◆ **What is being asked**: Exactly as written, repeat all of the records below.
■ ■ ■ ■
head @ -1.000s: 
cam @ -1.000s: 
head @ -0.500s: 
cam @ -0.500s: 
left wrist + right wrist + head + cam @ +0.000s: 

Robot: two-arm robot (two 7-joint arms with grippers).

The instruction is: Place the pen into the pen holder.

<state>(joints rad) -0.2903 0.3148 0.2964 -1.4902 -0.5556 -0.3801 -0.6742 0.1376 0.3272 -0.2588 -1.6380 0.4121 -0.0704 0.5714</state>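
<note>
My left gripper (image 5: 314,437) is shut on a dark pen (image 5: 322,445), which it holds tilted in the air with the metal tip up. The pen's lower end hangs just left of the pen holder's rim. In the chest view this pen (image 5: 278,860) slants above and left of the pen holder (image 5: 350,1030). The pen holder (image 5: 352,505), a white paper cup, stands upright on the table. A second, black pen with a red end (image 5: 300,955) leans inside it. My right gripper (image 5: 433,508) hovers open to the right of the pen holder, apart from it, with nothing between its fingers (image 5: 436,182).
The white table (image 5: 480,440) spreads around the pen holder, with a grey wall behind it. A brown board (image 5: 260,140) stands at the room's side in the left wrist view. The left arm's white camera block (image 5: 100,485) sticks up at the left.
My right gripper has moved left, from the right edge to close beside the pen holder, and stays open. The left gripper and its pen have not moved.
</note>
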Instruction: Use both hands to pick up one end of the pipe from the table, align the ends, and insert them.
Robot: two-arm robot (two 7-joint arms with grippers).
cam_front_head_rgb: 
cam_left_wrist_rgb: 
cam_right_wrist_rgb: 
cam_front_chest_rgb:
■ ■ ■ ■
◆ **Task response**:
head @ -1.000s: 
cam @ -1.000s: 
head @ -0.500s: 
cam @ -0.500s: 
left wrist + right wrist + head + cam @ +0.000s: 

Robot: two-arm robot (two 7-joint arms with grippers).

The instruction is: Place the pen into the pen holder.

<state>(joints rad) -0.2903 0.3148 0.2964 -1.4902 -0.5556 -0.3801 -0.6742 0.1376 0.3272 -0.2588 -1.6380 0.4121 -0.0704 0.5714</state>
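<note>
My left gripper (image 5: 314,437) is shut on a dark pen (image 5: 322,445), which it holds tilted in the air with the metal tip up. The pen's lower end hangs just left of the pen holder's rim. In the chest view this pen (image 5: 278,860) slants above and left of the pen holder (image 5: 350,1030). The pen holder (image 5: 352,505), a white paper cup, stands upright on the table. A second, black pen with a red end (image 5: 300,955) leans inside it. My right gripper (image 5: 433,508) hovers open to the right of the pen holder, apart from it, with nothing between its fingers (image 5: 436,182).
The white table (image 5: 480,440) spreads around the pen holder, with a grey wall behind it. A brown board (image 5: 260,140) stands at the room's side in the left wrist view. The left arm's white camera block (image 5: 100,485) sticks up at the left.
My right gripper has moved left, from the right edge to close beside the pen holder, and stays open. The left gripper and its pen have not moved.
</note>
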Instruction: Use both hands to pick up one end of the pipe from the table, align the ends, and insert them.
Robot: two-arm robot (two 7-joint arms with grippers).
cam_front_head_rgb: 
cam_left_wrist_rgb: 
cam_right_wrist_rgb: 
cam_front_chest_rgb:

The output shown is complete.